=== DIRECTIONS FOR THIS TASK ===
Write out each line from the data below that includes the word "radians".

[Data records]
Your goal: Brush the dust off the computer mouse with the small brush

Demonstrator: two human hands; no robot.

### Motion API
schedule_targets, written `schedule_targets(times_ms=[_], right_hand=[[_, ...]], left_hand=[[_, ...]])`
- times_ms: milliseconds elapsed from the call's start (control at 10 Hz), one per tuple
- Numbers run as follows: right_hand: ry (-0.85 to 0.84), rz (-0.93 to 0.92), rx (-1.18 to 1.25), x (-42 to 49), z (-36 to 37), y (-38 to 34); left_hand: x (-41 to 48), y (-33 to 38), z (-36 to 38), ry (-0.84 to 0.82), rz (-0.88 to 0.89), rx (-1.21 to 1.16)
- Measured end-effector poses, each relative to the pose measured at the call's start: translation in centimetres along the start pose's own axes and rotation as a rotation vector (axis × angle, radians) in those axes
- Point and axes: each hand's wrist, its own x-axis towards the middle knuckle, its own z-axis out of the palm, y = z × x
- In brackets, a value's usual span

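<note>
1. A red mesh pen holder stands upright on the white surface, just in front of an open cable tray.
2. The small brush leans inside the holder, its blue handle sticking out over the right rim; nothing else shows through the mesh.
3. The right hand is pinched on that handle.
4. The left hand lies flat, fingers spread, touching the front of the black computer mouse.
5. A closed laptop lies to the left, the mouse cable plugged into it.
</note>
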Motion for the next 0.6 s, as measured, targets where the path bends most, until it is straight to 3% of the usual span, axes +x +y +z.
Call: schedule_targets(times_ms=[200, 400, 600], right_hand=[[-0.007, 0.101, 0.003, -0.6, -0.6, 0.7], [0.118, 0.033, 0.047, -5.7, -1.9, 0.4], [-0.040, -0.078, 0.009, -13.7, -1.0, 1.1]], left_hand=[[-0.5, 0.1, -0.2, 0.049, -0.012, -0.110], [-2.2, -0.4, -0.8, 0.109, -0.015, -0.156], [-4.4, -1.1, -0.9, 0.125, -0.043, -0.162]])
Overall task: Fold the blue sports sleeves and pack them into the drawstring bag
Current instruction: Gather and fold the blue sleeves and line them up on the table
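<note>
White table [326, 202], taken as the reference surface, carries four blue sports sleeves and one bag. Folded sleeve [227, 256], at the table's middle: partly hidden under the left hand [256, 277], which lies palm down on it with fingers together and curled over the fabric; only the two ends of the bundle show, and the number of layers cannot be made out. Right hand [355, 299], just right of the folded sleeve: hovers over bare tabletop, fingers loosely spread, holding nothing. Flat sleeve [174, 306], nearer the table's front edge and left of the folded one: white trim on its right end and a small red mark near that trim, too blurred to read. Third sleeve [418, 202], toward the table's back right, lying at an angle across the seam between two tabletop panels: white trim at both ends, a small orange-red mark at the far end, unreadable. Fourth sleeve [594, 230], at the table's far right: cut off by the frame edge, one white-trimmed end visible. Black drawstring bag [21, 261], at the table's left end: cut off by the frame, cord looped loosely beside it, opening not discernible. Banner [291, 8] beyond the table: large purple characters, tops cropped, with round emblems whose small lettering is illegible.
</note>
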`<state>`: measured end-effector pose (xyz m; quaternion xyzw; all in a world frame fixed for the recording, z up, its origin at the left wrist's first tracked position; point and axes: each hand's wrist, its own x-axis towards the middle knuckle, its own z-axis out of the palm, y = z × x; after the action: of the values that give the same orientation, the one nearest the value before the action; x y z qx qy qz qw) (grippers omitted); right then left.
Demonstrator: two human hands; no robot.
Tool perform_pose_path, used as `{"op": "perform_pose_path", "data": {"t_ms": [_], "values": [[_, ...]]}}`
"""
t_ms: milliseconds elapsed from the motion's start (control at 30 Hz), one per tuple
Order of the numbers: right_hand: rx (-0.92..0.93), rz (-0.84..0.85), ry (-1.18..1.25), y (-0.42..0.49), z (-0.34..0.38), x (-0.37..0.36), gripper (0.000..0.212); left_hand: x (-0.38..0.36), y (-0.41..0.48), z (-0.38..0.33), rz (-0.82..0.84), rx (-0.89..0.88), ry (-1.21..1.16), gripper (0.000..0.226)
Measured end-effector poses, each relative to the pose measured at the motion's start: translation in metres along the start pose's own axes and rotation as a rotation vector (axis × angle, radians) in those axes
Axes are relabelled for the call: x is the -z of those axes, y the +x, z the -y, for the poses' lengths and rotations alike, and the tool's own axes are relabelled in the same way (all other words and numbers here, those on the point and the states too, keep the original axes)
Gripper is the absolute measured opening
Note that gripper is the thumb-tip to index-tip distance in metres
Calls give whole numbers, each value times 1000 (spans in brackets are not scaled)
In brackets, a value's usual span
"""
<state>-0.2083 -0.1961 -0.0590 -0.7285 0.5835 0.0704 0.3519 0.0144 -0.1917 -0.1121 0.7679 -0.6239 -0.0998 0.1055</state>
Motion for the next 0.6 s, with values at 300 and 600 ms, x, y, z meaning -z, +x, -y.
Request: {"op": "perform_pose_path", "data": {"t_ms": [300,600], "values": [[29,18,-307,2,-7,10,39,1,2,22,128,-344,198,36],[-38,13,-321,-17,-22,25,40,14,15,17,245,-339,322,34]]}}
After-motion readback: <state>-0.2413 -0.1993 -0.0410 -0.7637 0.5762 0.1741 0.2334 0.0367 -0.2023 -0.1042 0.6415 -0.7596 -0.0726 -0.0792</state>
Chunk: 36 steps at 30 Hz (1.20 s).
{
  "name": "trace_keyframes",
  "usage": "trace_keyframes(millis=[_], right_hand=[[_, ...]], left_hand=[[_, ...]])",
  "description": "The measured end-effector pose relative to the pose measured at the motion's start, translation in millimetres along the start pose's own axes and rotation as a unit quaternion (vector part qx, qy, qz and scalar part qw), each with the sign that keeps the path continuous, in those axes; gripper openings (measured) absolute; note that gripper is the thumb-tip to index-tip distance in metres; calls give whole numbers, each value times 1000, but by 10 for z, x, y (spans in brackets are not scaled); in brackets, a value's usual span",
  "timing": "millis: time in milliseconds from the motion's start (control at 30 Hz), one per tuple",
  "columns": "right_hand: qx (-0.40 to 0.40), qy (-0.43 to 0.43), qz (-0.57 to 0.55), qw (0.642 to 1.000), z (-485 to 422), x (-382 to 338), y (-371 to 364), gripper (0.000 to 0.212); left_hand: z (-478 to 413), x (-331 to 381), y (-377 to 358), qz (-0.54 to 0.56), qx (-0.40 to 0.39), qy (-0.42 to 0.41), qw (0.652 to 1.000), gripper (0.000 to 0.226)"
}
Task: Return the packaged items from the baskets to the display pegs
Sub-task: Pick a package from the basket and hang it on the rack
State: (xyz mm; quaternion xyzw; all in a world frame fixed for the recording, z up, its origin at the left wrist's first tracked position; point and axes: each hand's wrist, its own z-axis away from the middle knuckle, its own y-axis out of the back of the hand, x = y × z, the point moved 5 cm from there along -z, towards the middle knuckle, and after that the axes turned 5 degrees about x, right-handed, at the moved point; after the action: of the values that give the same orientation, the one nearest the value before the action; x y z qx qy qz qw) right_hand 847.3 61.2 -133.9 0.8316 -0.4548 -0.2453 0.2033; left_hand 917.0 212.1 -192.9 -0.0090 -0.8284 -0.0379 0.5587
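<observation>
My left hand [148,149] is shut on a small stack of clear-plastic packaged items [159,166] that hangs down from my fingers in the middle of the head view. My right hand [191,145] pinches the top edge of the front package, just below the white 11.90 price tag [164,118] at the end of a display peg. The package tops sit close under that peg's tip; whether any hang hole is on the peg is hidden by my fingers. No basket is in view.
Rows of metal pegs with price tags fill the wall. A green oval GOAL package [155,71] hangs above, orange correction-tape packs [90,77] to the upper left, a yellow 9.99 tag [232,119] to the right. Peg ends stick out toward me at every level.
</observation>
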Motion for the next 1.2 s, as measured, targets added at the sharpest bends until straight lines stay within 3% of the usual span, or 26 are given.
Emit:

=== EXPECTED ANSWER ===
- Measured end-effector poses, each relative to the pose measured at the call's start: translation in centimetres along the start pose's own axes and rotation as a rotation vector (axis × angle, radians) in those axes
Measured end-effector poses, each relative to the pose measured at the motion's start: translation in metres along the start pose's own axes and rotation as a rotation vector (axis × angle, radians) in those axes

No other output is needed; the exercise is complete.